Seine Kritik wird jedoch nicht gehört.
Der Vater hat eine klare Vorstellung davon, was in jener Nacht passiert sein könnte. Er glaubt an einen sexuellen Übergriff, der vertuscht wurde, oder an einen kameradschaftlichen Streich mit K. O.
-Tropfen, der tödlich endete. In beiden Fällen sei Jenny dann über Bord gegangen, um die Spuren zu verwischen.
Die Staatsanwaltschaft Kiel hält die Ermittlungen für abgeschlossen und verweist auf die fehlenden Anhaltspunkte für eine Straftat. Für Uwe Böken ist das keine Antwort. Er will einfach nur wissen, was in der Nacht vom 3.
auf den 4. September 2008 zwischen 23 und 24 Uhr an Bord der Gorch Fock passiert ist.

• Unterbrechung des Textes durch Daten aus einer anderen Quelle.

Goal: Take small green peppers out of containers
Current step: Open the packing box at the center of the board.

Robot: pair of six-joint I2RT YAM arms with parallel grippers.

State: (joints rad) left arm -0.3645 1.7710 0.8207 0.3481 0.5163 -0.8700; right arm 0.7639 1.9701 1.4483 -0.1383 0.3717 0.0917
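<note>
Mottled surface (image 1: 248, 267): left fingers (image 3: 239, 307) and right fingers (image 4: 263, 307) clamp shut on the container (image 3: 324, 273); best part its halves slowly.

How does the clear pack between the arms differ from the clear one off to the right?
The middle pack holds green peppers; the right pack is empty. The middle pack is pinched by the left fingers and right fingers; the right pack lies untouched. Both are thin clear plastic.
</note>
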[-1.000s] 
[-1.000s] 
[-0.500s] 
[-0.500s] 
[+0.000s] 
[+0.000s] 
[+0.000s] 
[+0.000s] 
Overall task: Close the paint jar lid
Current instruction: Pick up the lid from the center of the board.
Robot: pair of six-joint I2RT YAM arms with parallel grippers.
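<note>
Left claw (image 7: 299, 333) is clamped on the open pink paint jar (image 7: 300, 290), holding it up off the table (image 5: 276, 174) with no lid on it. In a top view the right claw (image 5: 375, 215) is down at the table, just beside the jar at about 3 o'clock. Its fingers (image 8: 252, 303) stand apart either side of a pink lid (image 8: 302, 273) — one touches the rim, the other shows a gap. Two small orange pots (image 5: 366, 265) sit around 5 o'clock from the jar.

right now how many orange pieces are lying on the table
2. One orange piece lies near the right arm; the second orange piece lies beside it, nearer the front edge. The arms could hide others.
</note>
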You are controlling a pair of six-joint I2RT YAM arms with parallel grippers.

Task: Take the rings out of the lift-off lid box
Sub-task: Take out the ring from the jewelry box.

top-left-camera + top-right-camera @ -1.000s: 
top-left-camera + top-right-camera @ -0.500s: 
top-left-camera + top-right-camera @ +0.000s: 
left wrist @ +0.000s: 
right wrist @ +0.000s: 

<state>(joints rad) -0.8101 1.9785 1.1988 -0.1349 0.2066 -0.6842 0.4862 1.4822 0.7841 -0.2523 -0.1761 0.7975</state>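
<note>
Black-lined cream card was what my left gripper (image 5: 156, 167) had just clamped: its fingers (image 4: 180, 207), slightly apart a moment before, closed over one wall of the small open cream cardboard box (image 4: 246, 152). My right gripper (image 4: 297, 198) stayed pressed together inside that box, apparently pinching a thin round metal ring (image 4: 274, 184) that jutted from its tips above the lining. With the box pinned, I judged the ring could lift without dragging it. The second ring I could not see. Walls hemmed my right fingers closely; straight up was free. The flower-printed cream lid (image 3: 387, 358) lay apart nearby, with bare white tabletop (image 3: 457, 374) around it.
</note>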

Sein Kampf um Gerechtigkeit für seine Tochter dauert nun schon 18 Jahre. Er hat keine Rachegelüste, wie er betont, sondern nur den Wunsch nach Klarheit. Die Fragezeichen in seinem Kopf sind geblieben, und mit jedem Jahr, das ins Land geht, wird es schwerer, Licht ins Dunkel zu bringen.
Die Familie Böken sucht weiterhin nach Antworten und ist dankbar für jeden seriösen Hinweis. Der Fall Jenny Böken bleibt ungelöst, und ihr Vater wird nicht aufhören, nach der Wahrheit zu suchen, bis er endlich weiß, was seiner Tochter in jener schicksalhaften Nacht widerfahren ist.